The function $|f|: \overline{\Omega} \to \mathbb{R}$ is continuous: $f$ is continuous on $\overline{\Omega}$ by hypothesis ($f \in C(\overline{\Omega})$), and the modulus $|\cdot|: \mathbb{C} \to \mathbb{R}$ is continuous, so the composition $|f| = |\cdot| \circ f$ is continuous. By the Extreme Value Theorem (a continuous real-valued function on a compact set attains its maximum), there exists $z^* \in \overline{\Omega}$ with
\begin{align*}
|f(z^*)| &= \max_{z \in \overline{\Omega}} |f(z)|.
\end{align*}
In particular, for any $z_0 \in \Omega$ we have $|f(z_0)| \le |f(z^*)|$, so the task reduces to showing $|f(z^*)| \le \max_{\partial\Omega} |f|$.
[/guided]
[/step]
[step:If the maximum is attained on $\partial\Omega$, the estimate follows immediately]

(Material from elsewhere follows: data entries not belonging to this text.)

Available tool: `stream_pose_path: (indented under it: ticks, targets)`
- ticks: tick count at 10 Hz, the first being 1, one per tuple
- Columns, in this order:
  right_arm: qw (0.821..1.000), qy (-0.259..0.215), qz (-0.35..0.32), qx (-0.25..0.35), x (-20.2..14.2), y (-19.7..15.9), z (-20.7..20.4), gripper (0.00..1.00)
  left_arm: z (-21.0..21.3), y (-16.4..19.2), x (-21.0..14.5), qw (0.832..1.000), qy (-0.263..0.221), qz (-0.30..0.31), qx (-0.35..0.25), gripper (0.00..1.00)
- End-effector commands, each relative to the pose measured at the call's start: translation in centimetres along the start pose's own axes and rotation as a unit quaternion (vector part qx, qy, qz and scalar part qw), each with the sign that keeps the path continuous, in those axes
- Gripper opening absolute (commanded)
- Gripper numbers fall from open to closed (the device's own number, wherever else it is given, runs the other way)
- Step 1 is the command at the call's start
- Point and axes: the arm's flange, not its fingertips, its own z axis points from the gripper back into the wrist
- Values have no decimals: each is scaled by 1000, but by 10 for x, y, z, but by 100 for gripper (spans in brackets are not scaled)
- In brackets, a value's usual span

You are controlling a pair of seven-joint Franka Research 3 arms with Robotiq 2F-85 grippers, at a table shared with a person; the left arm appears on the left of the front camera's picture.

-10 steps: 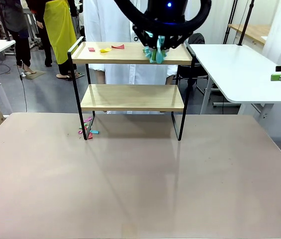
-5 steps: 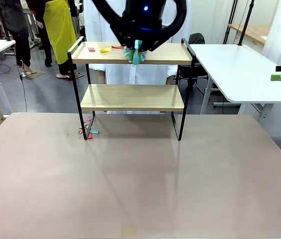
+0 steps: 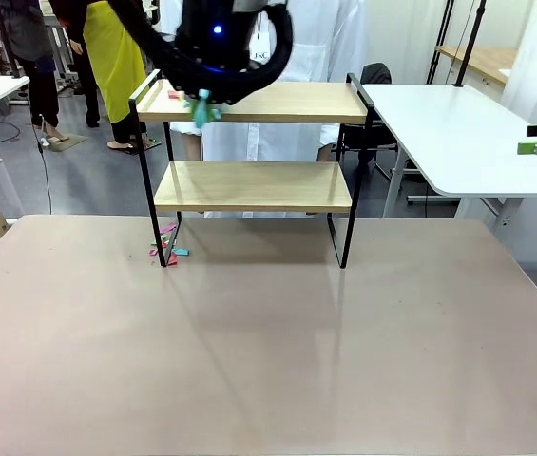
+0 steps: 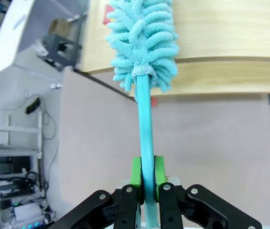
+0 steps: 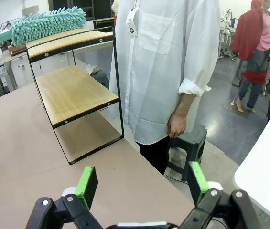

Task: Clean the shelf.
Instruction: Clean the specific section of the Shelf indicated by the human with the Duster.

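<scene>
Left jaws are clamped on the teal handle of a fluffy duster [image 4: 144, 43], green pads [image 4: 135, 172] pressing it from both sides. Straight ahead of them the duster's head sits over the end of the top board of the shelf [image 4: 230, 28], just beside a small red scrap [image 4: 107, 20]. Right jaws stand wide apart with nothing between them, well away from the shelf, which stands ahead of them on the tan tabletop [image 5: 10, 138]. Beyond it a person [image 5: 163, 62] in a white shirt stands, arms down.

Front looks across table [image 3: 249, 361]; wrist views also catch shelf [image 3: 278, 102].
</scene>
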Motion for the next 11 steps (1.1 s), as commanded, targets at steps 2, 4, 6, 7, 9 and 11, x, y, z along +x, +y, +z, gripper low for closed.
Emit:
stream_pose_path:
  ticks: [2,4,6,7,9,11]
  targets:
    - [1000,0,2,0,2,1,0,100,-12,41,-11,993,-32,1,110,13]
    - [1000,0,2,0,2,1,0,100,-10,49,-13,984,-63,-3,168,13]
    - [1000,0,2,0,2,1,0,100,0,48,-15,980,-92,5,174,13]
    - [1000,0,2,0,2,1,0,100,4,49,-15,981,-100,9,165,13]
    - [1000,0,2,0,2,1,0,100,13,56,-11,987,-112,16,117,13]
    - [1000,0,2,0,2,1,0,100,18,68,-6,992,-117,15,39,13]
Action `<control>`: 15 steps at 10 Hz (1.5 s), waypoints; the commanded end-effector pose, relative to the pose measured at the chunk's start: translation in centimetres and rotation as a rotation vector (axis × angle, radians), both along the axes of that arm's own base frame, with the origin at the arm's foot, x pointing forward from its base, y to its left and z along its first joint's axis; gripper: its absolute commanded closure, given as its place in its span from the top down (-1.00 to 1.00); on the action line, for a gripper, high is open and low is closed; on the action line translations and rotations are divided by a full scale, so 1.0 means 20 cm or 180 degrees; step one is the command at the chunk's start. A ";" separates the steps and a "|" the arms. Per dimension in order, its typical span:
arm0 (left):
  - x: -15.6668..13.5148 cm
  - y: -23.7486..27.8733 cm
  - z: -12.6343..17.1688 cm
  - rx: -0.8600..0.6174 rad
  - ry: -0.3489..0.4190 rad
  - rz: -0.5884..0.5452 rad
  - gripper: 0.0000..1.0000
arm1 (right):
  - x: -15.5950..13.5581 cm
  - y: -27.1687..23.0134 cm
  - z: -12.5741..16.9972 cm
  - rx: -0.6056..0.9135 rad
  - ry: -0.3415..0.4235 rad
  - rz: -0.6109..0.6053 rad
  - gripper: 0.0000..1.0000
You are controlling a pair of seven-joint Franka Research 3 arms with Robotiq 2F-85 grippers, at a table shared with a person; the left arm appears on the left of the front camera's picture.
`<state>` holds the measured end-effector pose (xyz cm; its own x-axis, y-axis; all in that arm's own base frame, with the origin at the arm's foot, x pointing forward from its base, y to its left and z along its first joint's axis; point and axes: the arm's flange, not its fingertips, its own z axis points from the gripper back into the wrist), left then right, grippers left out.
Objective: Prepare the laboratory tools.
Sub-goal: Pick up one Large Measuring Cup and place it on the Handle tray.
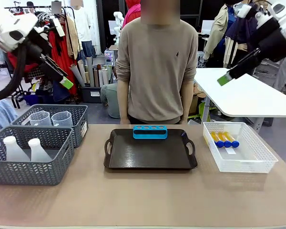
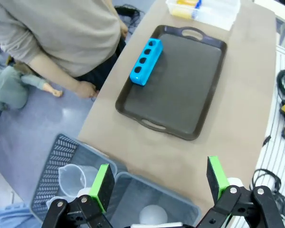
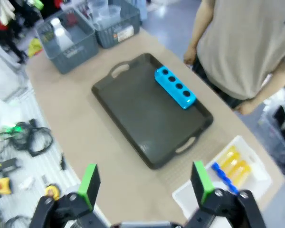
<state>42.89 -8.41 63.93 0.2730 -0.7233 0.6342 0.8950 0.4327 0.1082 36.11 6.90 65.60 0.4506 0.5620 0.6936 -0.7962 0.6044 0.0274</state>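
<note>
A small blue four-hole rack (image 1: 150, 131) (image 2: 146, 61) (image 3: 175, 88) lies empty on the far edge of the dark tray (image 1: 148, 155). Three blue-capped tubes of yellow-orange liquid (image 1: 224, 139) (image 3: 230, 166) lie in the white basket (image 1: 240, 166). Two clear beakers (image 1: 50, 118) (image 2: 76, 178) stand in the rear grey basket (image 1: 80, 128). Two white flasks (image 1: 26, 149) (image 2: 152, 214) stand in the front grey basket (image 1: 24, 171). My left gripper (image 1: 66, 83) (image 2: 160, 179) hangs open high above the grey baskets. My right gripper (image 1: 224, 78) (image 3: 146, 183) hangs open high above the right side, holding nothing.
A person (image 1: 155, 62) stands at the far edge behind the tray, arms down at the sides. Bare tabletop (image 1: 143, 200) stretches along the near side. A white table (image 1: 248, 95) stands behind on the right. Cables and tools (image 3: 19, 142) lie beside the table.
</note>
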 end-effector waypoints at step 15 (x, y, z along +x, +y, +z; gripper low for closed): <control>0.13 0.21 0.20 -0.0270 -0.0129 0.0032 1.00 | 0.14 -0.21 0.13 0.0053 -0.0157 0.0481 1.00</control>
<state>45.60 -4.45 67.83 0.2549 -0.6646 0.7024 0.8837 0.4550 0.1098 38.69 2.71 68.22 0.3417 0.6130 0.7124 -0.8702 0.4926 -0.0065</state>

If $z^* \in \partial\Omega$, then for every $z_0 \in \Omega$:
\begin{align*}
|f(z_0)| &\le \max_{z \in \overline{\Omega}} |f(z)| = |f(z^*)| \le \max_{z \in \partial\Omega} |f(z)|,
\end{align*}
and the desired estimate holds.
[/step]
[step:If the maximum is attained in the interior, apply the Strong Maximum Modulus Principle to show $f$ is constant]
Suppose $z^* \in \Omega$. Let $\Omega_0$ denote the connected component of $\Omega$ containing $z^*$. Since $\Omega$ is open, $\Omega_0$ is an open connected subset of $\mathbb{C}$, i.e., a domain. The restriction $f|_{\Omega_0} \in \mathcal{O}(\Omega_0)$, and $z^*$ is an interior maximum of $|f|$ on $\Omega_0$:
\begin{align*}
|f(z^*)| &\ge |f(z)| \quad \text{for all } z \in \Omega_0,
\end{align*}
since $|f(z^*)| = \max_{\overline{\Omega}} |f| \ge |f(z)|$ for all $z \in \Omega \supseteq \Omega_0$.
By the [Strong Maximum Modulus Principle](/theorems/3345), which requires $\Omega_0$ to be a domain and $f|_{\Omega_0} \in \mathcal{O}(\Omega_0)$ (both satisfied), $f$ is constant on $\Omega_0$: there exists $c \in \mathbb{C}$ with $f(z) = c$ for all $z \in \Omega_0$.
[guided]
Now suppose $z^* \notin \partial\Omega$, so $z^* \in \Omega$. We need a more delicate argument. Let $\Omega_0$ be the connected component of $\Omega$ containing $z^*$. Since $\Omega$ is open, each connected component of $\Omega$ is open (connected components of an open set in $\mathbb{C}$ are open), so $\Omega_0$ is a domain.
The restriction $f|_{\Omega_0}$ is holomorphic on $\Omega_0$. Moreover, $z^*$ is a global maximum of $|f|$ on all of $\overline{\Omega}$, so in particular $|f(z^*)| \ge |f(z)|$ for every $z \in \Omega_0$. This means $|f|$ attains an interior maximum on the domain $\Omega_0$.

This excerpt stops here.